Drug-induced autoimmune hemolytic anemia, also known as Drug-induced immune hemolytic anemia (DIIHA), is a rare cause of hemolytic anemia. It is difficult to differentiate from other forms of anemia which can lead to delays in diagnosis and treatment. Many different types of antibiotics can cause DIIHA and discontinuing the offending medication is the first line of treatment. DIIHA has is estimated to affect one to two people per million worldwide.
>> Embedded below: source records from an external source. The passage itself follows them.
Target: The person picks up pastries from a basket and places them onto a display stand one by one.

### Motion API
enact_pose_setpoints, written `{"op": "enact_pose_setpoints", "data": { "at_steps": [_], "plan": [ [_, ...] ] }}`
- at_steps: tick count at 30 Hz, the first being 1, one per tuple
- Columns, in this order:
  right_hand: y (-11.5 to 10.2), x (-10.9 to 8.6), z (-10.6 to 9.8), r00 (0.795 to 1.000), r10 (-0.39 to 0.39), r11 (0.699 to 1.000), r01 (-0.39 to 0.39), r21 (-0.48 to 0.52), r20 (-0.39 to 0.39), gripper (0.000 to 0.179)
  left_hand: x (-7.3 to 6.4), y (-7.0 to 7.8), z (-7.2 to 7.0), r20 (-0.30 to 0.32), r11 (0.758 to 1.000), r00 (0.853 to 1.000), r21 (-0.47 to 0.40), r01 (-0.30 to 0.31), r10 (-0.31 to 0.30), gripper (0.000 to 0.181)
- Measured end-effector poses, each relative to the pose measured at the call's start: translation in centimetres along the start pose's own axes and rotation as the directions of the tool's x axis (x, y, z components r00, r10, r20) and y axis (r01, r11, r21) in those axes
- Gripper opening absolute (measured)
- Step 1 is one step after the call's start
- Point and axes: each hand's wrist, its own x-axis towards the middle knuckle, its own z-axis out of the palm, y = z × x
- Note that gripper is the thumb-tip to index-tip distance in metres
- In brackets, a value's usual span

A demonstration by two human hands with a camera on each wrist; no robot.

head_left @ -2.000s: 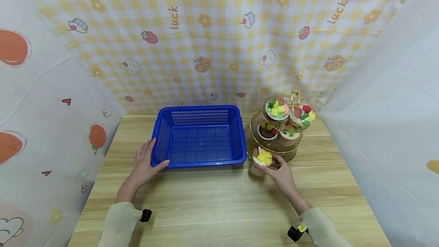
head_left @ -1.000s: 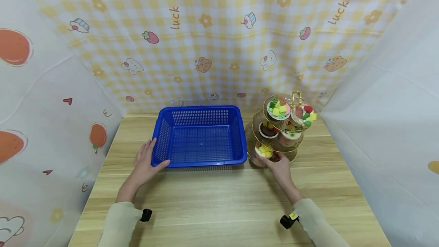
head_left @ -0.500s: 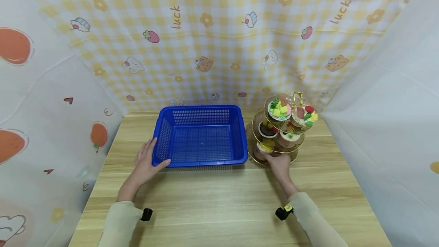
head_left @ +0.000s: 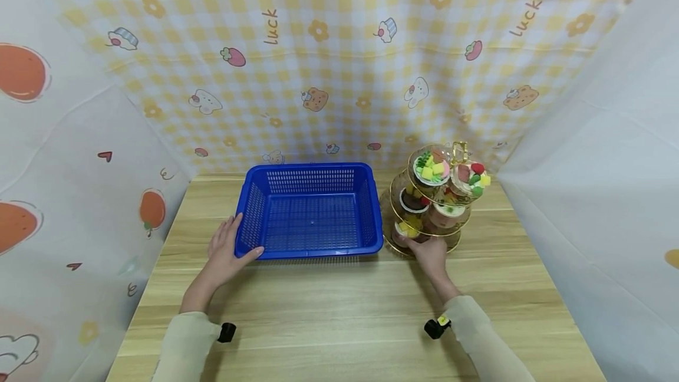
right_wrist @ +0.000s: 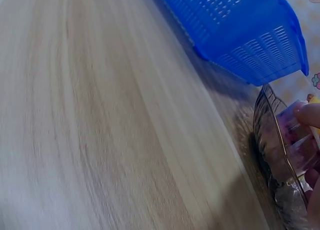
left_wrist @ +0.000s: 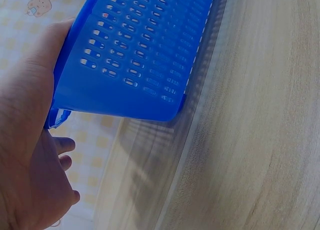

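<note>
At the corner of a blue plastic basket [head_left: 313, 253], my left hand [head_left: 225, 249] rests with its thumb on the front rim and fingers along the left side. In the left wrist view, the other fingertips of that hand [left_wrist: 30, 150] show free below the rim. My right hand [head_left: 432, 255] pinches a dessert cup [head_left: 407, 230] with yellow cubes on top. That cup is at the bottom tier of a gold-rimmed three-tier stand [head_left: 459, 152]. In the right wrist view, the clear cup [right_wrist: 295, 135] is just inside the tier's rim; its base is partly hidden.
On the top tier are a dessert cup with green and yellow topping [head_left: 431, 168] and one with red, green and yellow pieces [head_left: 471, 178]. The middle tier carries a dark-topped cup [head_left: 414, 202] and a white-topped cup [head_left: 448, 212]. A patterned curtain [head_left: 339, 75] hangs behind the wooden table [head_left: 329, 317].
My right hand has carried the yellow-topped cup from in front of the stand back and onto its bottom tier, and still pinches it. My left hand and the basket have stayed put.
</note>
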Motion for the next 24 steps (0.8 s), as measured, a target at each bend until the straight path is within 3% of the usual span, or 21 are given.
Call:
{"op": "enact_pose_setpoints", "data": {
  "at_steps": [9, 16, 19, 24],
  "plan": [
    [0.5, -0.2, 0.1, 0.996, -0.091, 0.996, 0.091, -0.003, 0.014, 0.056, 0.1, -0.1, 0.0, 0.0, 1.0, 1.0, 0.001, 0.003, -0.003, 0.106],
    [0.8, -0.5, -0.5, 0.989, -0.15, 0.986, 0.148, 0.082, 0.015, 0.066, 0.2, 0.0, 0.0, 0.012, 1.0, 1.0, -0.011, 0.004, -0.004, 0.107],
    [0.7, -1.2, -1.2, 0.987, -0.16, 0.986, 0.159, 0.04, 0.016, 0.06, 0.2, -0.1, 0.0, 0.015, 1.0, 1.0, -0.004, 0.005, -0.005, 0.107],
    [0.0, -3.1, -3.2, 0.994, -0.104, 0.993, 0.105, -0.058, 0.027, 0.056, 0.1, -0.3, 0.0, 0.008, 1.0, 1.0, -0.022, 0.001, -0.001, 0.11]
  ]
}}
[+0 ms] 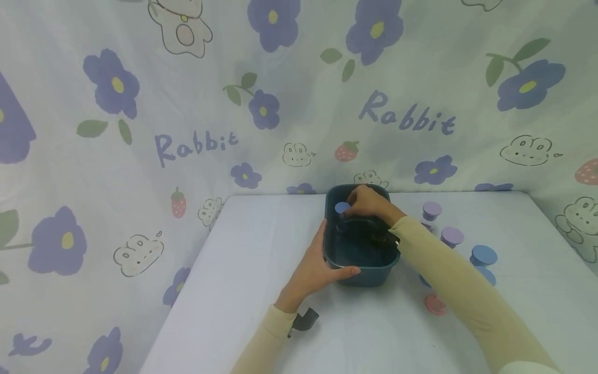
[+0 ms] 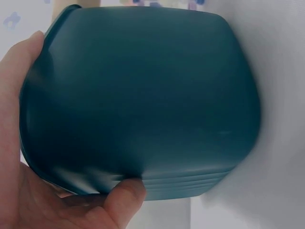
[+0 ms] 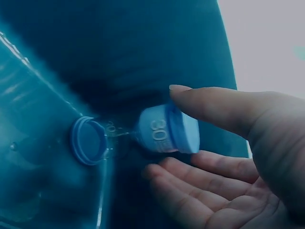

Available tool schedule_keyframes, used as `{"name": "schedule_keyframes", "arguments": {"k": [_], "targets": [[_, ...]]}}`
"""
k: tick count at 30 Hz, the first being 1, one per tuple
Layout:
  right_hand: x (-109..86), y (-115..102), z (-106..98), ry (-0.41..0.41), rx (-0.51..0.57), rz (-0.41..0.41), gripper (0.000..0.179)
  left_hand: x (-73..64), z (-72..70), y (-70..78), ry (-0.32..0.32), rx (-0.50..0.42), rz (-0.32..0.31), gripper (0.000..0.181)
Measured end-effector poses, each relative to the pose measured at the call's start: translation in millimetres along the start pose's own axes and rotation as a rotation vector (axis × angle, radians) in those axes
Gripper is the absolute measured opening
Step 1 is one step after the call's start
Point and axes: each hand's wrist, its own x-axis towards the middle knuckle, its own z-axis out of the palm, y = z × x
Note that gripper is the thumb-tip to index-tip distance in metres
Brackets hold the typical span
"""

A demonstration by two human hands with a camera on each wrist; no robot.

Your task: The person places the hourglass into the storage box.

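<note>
A dark teal plastic tub [image 1: 362, 277] stands on the table, its wall filling the left wrist view. My left hand [image 1: 313, 267] grips its near left corner, fingers along the left side and thumb [image 2: 126, 195] pressed against the outer wall. Inside the tub's far left part, a blue sand timer [image 3: 159, 129] marked 30 stands on end, its lower cap [image 3: 88, 140] at the tub floor. My right hand [image 1: 366, 201] reaches in over the right rim. In the right wrist view its thumb lies at the upper cap's edge, with the other fingers loosely extended below.
To the tub's right stand purple timers [image 1: 451, 236] and blue timers [image 1: 484, 255], partly behind the right sleeve [image 1: 448, 280]. A pink timer [image 1: 436, 304] is nearer the front. A flower-printed curtain [image 1: 299, 104] hangs behind the white table [image 1: 243, 249].
</note>
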Motion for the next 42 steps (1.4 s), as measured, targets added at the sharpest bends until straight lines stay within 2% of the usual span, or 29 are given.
{"name": "schedule_keyframes", "arguments": {"k": [7, 13, 16, 20, 31, 38, 42], "targets": [[-9.8, 0.4, -17.6, 0.028, 0.037, -0.049, 0.062, 1.1, 0.1, -0.8, 0.007, -0.014, 0.015, 0.127], [-33.6, 0.1, -37.9, 0.081, 0.069, -0.098, 0.055, 3.3, 1.0, -2.0, 0.002, -0.011, 0.03, 0.128], [-48.2, -1.7, -46.9, 0.117, 0.085, -0.146, 0.049, 3.5, 1.6, -1.8, 0.003, -0.012, 0.027, 0.128], [-67.7, -2.6, -55.7, 0.15, 0.088, -0.17, 0.044, 2.6, 1.8, -1.9, 0.005, -0.022, 0.019, 0.128], [-131.8, 9.1, -78.6, 0.227, 0.106, -0.103, 0.047, 1.0, 3.0, -0.8, 0.008, -0.028, 0.017, 0.128], [-173.4, 38.1, -88.7, 0.28, 0.092, 0.016, 0.05, 1.2, 2.0, 0.5, 0.002, -0.021, 0.006, 0.129], [-191.9, 60.6, -89.3, 0.364, 0.085, 0.009, 0.047, 1.5, 0.1, 1.5, 0.002, -0.021, 0.004, 0.129]]}}
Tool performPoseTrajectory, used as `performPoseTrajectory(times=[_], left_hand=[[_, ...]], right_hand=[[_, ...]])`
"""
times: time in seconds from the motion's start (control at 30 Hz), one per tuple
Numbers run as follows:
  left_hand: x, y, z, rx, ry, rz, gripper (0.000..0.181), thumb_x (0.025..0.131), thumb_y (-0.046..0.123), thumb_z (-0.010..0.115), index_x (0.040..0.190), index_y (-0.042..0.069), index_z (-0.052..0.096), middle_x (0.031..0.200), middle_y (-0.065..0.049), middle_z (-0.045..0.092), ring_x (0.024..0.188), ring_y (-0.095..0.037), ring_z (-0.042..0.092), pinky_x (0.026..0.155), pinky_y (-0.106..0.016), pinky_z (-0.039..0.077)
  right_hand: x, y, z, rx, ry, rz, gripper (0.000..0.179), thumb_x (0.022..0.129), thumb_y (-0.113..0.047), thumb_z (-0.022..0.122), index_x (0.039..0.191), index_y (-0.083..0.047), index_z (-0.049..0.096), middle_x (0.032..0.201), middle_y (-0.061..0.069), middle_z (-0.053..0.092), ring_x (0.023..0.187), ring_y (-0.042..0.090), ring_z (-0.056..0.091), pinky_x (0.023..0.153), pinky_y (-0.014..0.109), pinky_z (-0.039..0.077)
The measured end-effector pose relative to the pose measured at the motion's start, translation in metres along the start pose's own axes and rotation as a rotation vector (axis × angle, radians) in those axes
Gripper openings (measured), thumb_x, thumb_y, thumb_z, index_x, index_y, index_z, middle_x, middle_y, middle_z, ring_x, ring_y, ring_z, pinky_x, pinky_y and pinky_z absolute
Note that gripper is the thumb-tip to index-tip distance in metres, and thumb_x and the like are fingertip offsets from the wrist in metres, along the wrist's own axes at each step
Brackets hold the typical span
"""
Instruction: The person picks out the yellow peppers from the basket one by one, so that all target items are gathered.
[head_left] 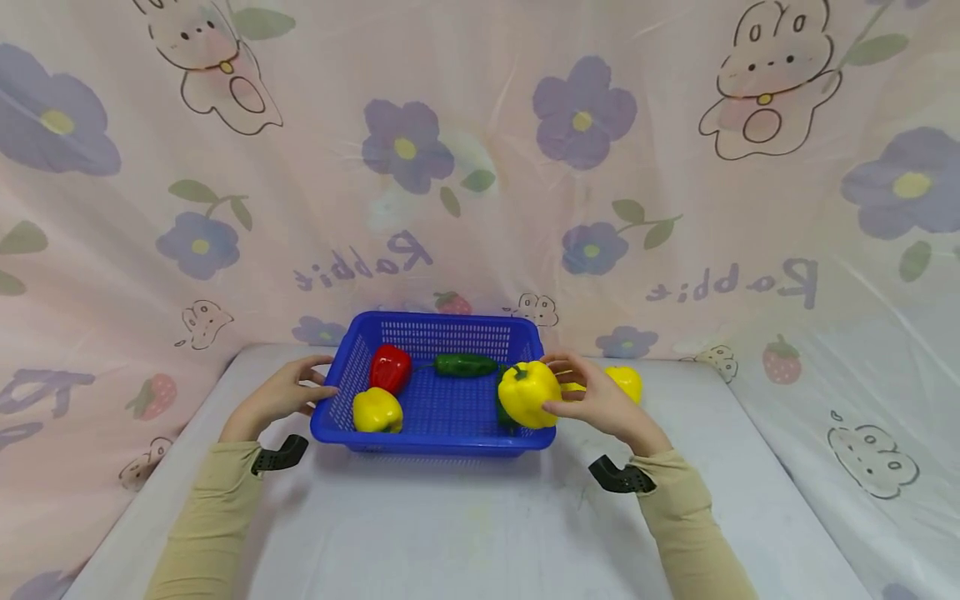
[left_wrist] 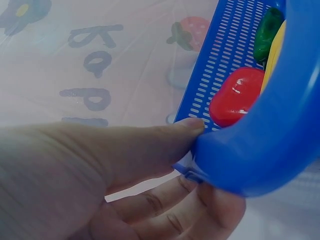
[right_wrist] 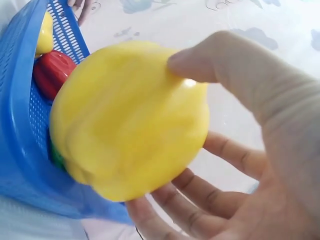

In some cases, a drug can cause the immune system to mistakenly think the body's own red blood cells are dangerous, foreign substances. Antibodies then develop against the red blood cells. The antibodies attach to red blood cells and cause them to break down too early. It is known that more than 150 drugs can cause this type of hemolytic anemia. The list includes:
- Cephalosporins (a class of antibiotics)
- Dapsone
- Levodopa
- Levofloxacin
- Methyldopa
- Nitrofurantoin
- Nonsteroidal anti-inflammatory drugs (NSAIDs) - among them, the commonly used Diclofenac and Ibuprofen
- Phenazopyridine (pyridium)
- Quinidine

==Signs and symptoms==
Initial symptoms of drug-induced autoimmune hemolytic anemia are typically vague and reflect mild, moderate, or severe anemia. Symptoms of DIIHA can manifest within hours to months of the initial drug exposure. DIIHA ranges in severity from severe intravascular hemolysis to milder presentations of extravascular hemolysis. Common symptoms of DIIHA are fatigue, shortness of breath, dizziness, bloody or dark urine, weakness, and palpitations. DIIHA will occasionally present as hemoglobinuria with chills, however this is quite rare. Patients with DIIHA may appear pale and have jaundice. Hepatomegaly, splenomegaly, and adenopathy have also been observed.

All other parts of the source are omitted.